• **TASK ITEM**: Pictures in the entries below are to be left out; otherwise, reproduce exactly the lines from the first through the line containing "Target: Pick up".

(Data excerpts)
Segment Open

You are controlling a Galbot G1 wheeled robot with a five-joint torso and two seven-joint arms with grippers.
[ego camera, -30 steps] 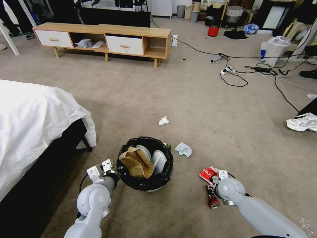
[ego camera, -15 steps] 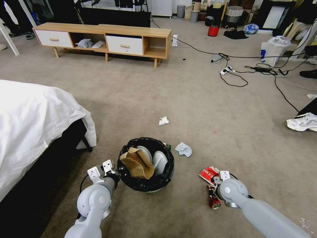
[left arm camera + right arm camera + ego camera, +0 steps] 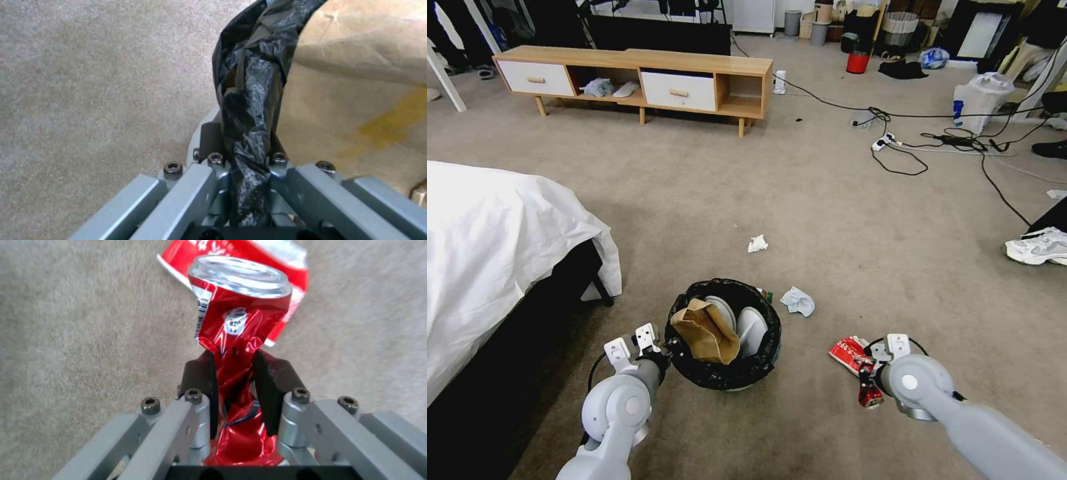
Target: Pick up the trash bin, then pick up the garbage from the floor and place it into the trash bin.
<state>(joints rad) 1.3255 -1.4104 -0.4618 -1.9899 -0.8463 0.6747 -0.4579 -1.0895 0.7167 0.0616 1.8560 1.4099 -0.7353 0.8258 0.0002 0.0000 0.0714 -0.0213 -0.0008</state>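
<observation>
The small round white plastic trash bin (image 3: 724, 337), lined with a crinkly black bag folded over its rim, is sitting on the flat beige-brown carpeted floor (image 3: 800, 200) in the near middle of the scene, just right of the white-sheeted bed (image 3: 494, 247). The left gripper (image 3: 662, 350) is pinching the bin's near-left rim, its jaws clenched on the black bag (image 3: 249, 110) and the wall beneath it. A crumpled brown paper bag (image 3: 706, 330) is leaning inside the bin beside two pale rounded items. To the right of the bin, the right gripper (image 3: 868, 380) is holding a crushed red can (image 3: 238, 340), its jaws squeezing the can's dented middle; from the wrist camera the can's silver end is pointing away from the gripper. A flattened red-and-white carton (image 3: 846, 351) is lying on the carpet just beyond the can. A crumpled pale tissue (image 3: 798, 301) is resting near the bin's far right side, and a second small white tissue (image 3: 757, 243) is lying farther off.
</observation>
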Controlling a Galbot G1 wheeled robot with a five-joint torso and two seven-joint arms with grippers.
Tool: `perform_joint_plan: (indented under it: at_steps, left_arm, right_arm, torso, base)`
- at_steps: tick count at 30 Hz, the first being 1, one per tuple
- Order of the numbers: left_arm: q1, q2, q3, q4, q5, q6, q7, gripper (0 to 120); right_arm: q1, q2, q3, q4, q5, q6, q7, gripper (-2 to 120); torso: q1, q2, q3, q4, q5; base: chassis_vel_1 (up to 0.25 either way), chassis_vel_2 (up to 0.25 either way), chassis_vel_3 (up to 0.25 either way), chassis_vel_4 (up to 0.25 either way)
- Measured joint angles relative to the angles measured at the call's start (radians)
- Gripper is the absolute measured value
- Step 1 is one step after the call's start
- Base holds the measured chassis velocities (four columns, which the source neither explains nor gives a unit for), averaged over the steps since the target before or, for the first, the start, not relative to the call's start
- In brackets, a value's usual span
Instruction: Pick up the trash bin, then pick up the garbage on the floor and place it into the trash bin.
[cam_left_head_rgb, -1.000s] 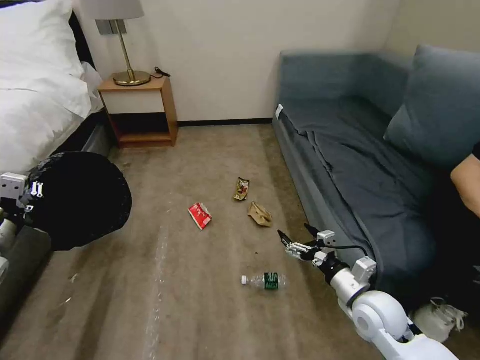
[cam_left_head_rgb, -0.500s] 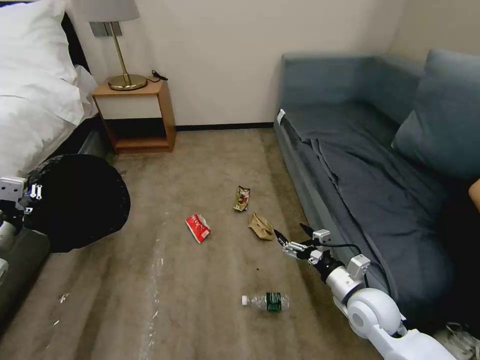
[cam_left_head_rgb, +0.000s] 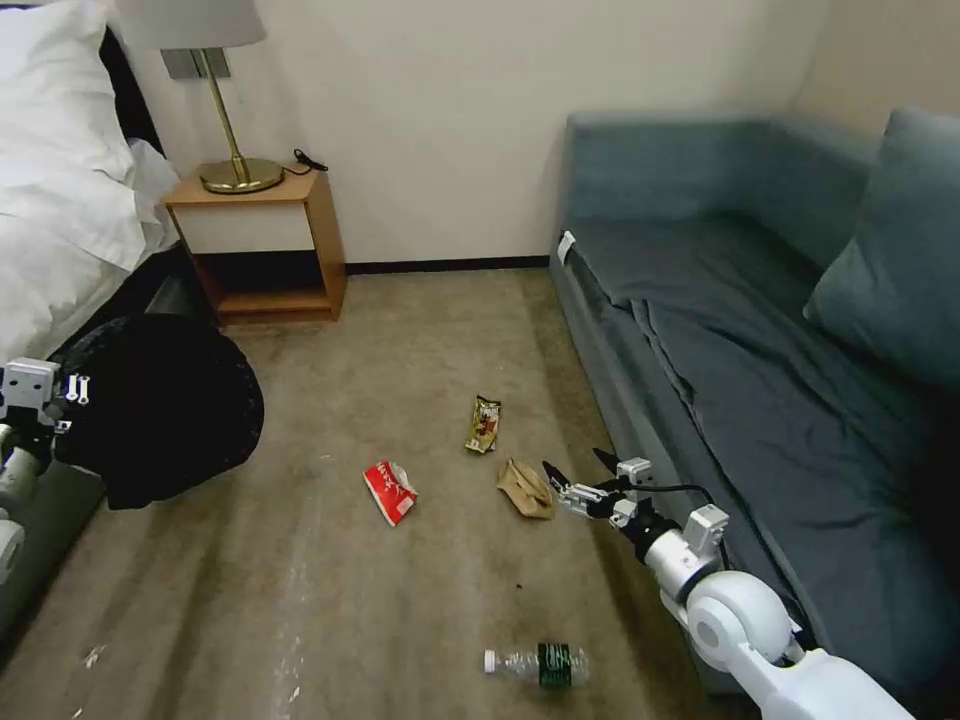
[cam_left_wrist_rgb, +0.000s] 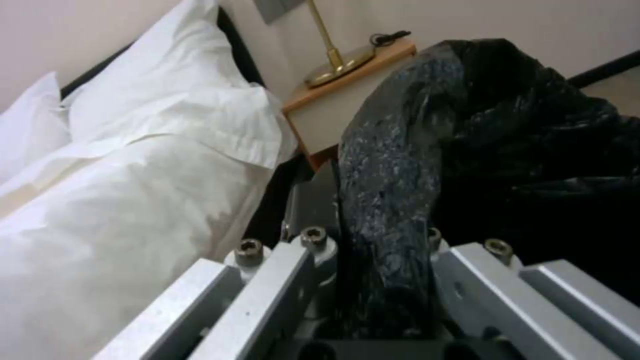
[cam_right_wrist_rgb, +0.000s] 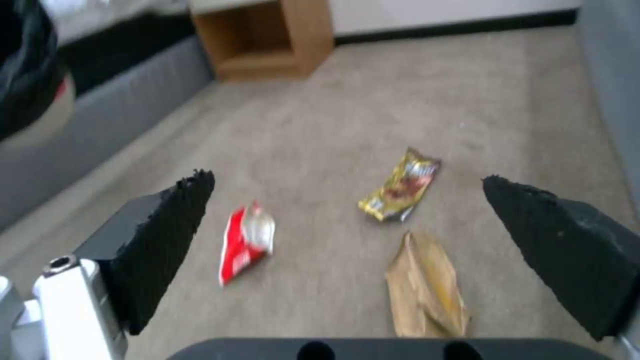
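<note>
Beige carpet (cam_left_head_rgb: 400, 600) between bed (cam_left_head_rgb: 50, 200) and sofa (cam_left_head_rgb: 720, 380); litter scattered. Left gripper (cam_left_wrist_rgb: 383, 280) clamped on trash bin (cam_left_head_rgb: 160, 405); right gripper (cam_left_head_rgb: 572, 475) spread apart.

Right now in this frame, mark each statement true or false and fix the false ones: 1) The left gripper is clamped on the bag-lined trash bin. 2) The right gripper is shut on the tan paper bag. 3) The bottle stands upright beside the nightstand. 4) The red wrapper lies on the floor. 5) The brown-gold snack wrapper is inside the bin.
1) True: the left gripper is shut on the black-lined rim of the trash bin.
2) False: the right gripper is open, beside the tan paper bag.
3) False: the bottle lies on its side, nearest the robot.
4) True: the red wrapper.
5) False: the snack wrapper lies on the floor.
</note>
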Motion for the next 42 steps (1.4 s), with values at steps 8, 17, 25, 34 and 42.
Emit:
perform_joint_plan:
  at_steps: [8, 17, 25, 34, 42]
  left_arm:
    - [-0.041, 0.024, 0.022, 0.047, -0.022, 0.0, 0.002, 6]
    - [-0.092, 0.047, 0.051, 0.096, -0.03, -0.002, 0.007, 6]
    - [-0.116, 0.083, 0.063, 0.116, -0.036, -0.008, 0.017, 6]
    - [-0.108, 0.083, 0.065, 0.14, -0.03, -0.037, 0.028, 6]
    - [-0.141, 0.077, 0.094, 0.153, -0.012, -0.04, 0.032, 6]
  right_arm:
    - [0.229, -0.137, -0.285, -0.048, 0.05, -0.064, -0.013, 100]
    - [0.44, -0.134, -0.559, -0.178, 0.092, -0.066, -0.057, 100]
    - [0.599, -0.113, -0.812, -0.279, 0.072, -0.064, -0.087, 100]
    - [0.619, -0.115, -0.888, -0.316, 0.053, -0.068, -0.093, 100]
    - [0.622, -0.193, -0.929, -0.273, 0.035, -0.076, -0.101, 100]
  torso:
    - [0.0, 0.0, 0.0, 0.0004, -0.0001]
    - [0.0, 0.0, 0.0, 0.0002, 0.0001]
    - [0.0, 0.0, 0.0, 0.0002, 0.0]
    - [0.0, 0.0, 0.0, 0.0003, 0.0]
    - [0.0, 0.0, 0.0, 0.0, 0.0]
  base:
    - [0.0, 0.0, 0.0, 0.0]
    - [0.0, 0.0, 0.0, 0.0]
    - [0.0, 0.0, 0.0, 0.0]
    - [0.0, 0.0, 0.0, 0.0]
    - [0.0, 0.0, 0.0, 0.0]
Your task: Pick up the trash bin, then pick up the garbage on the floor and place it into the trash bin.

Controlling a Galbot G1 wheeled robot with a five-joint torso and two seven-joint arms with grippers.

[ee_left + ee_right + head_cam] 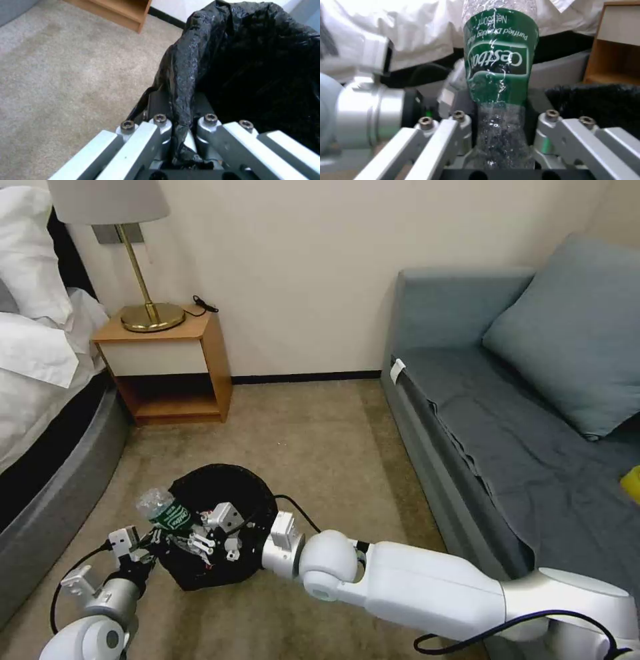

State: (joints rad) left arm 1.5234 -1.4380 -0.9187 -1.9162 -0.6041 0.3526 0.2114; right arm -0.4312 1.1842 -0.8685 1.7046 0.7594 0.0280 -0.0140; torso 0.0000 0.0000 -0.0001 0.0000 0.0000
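Note:
The trash bin, lined with a crinkly black bag, is tilted just above the carpet at the lower left. My left gripper is shut on its near rim; the left wrist view shows the bag-covered trash bin rim pinched in the left gripper. My right gripper reaches across the bin's mouth from the right and is shut on a piece of garbage, a crushed clear bottle with a green label. In the right wrist view the bottle stands up out of the right gripper, beside the bin's black edge.
A wooden nightstand with a brass lamp stands against the far wall. The bed runs along the left, and a grey-blue sofa along the right. Open carpet lies between them.

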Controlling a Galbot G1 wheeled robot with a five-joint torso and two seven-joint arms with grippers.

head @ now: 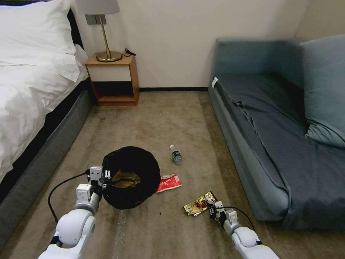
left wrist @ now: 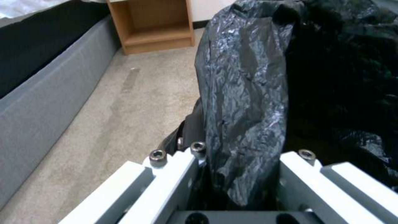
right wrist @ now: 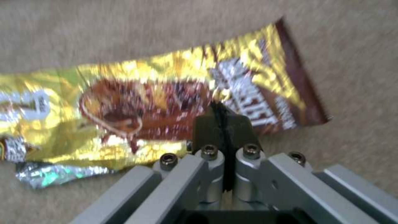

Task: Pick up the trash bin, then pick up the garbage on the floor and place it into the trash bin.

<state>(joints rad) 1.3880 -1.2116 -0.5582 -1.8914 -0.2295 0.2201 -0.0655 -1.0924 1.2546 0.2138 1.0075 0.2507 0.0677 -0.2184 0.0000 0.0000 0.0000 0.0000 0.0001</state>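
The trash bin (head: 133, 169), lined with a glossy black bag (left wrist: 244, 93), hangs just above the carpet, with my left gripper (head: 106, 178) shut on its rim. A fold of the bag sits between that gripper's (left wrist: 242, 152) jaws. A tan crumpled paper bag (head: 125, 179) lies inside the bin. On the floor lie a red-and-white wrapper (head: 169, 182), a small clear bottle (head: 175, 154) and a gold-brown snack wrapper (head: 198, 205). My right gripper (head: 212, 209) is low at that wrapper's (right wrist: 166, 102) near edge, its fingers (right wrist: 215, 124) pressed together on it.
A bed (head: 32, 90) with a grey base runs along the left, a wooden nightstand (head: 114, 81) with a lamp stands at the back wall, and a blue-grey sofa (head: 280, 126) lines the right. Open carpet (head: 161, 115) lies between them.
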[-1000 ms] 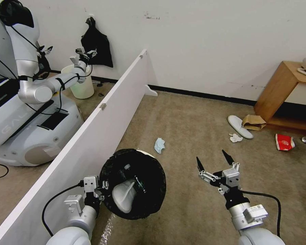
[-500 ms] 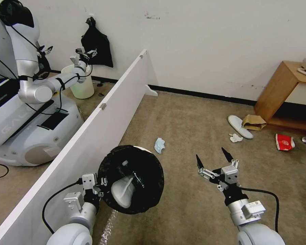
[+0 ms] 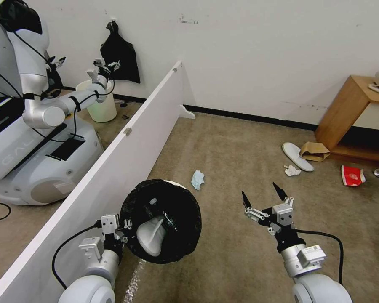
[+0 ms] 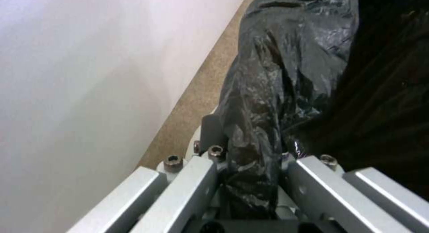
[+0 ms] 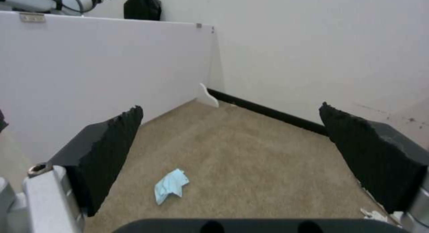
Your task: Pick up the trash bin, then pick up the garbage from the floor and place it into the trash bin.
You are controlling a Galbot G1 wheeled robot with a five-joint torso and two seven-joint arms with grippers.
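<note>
Drawn back slightly: bin (image 3: 161, 221) clamped at rim by left gripper (image 3: 123, 228), mouth upward; right gripper (image 3: 260, 197) spread toward 11 o'clock tissue (image 3: 197, 179).

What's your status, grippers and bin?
Left gripper clamped on the trash bin rim, bin held off the carpet. Right gripper open, empty, above the floor. Blue tissue on the carpet ahead, path clear.

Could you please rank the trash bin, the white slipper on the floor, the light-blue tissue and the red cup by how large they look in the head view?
1. trash bin, though nearest the camera.
2. white slipper.
3. red cup.
4. light-blue tissue, close to the cup.
</note>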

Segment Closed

• **SOLUTION**:
You are controlling a Galbot G1 wheeled robot with a five-joint torso and two seven-joint arms with grippers.
[ego camera, -30 steps] 
[ego camera, -15 steps] 
[left arm camera + right arm camera + ego camera, +0 steps] 
Target: Pick up the trash bin, then pick up the garbage from the floor and place it into the trash bin.

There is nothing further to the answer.